Molecular mechanism of interaction of Mycobacterium tuberculosis with host macrophages under high glucose conditions

Biochem Biophys Rep. 2021 Apr 22:26:100997. doi: 10.1016/j.bbrep.2021.100997. eCollection 2021 Jul.

Abstract

Mycobacterium tuberculosis has the potential to escape various cellular defense mechanisms for its survival which include various oxidative stress responses, inhibition of phagosome-lysosomes fusion and alterations in cell death mechanisms of host macrophages that are crucial for its infectivity and dissemination. Diabetic patients are more susceptible to developing tuberculosis because of impairement of innate immunity and prevailing higher glucose levels. Our earlier observations have demonstrated alterations in the protein profile of M. tuberculosis exposed to concurrent high glucose and tuberculosis conditions suggesting a crosstalk between host and pathogen under high glucose conditions. Since high glucose environment plays crucial role in the interaction of mycobacterium with host macrophages which provide a niche for the survival of M. tuberculosis, it is important to understand various interactive mechanisms under such conditions.
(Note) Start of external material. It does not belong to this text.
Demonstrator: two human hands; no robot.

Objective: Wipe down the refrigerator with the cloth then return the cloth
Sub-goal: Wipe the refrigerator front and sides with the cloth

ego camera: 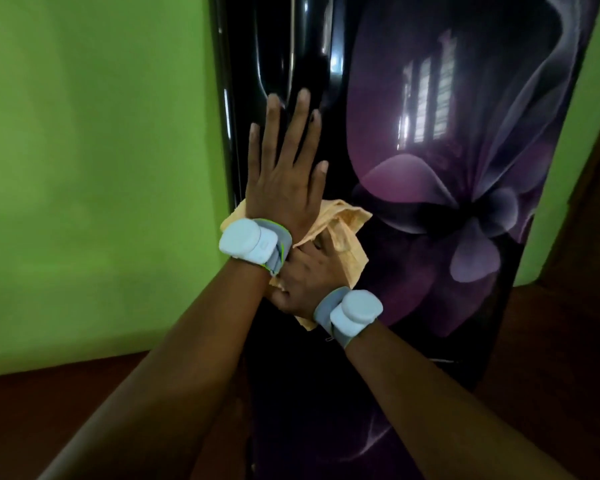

Initial phagocytosis and containment of M. tuberculosis by macrophages, mode of macrophage cell death, respiratory burst responses, Mycobacterium and lysosomal co-localization were studied in M. tuberculosis H37Rv infected cells in the presence of varied concentrations of glucose in order to mimic diabetes like conditions. It was observed that initial attachment, phagocytosis and later containment were less effective under high glucose conditions in comparison to normal glucose. Mycobacterium infected cells showed more necrosis than apoptosis as cell death mechanism during the course of infection under high glucose concentrations. Co-localization and respiratory burst assay also indicated evasion strategies adopted by M. tuberculosis under such conditions. This study by using THP1 macrophage model of tuberculosis and high glucose conditions showed immune evasion strategies adapted during co-pathogenesis of tuberculosis and diabetes.

Keywords: Diabetes; Glucose; Macrophages; Mycobacterium; Necrosis; Tuberculosis.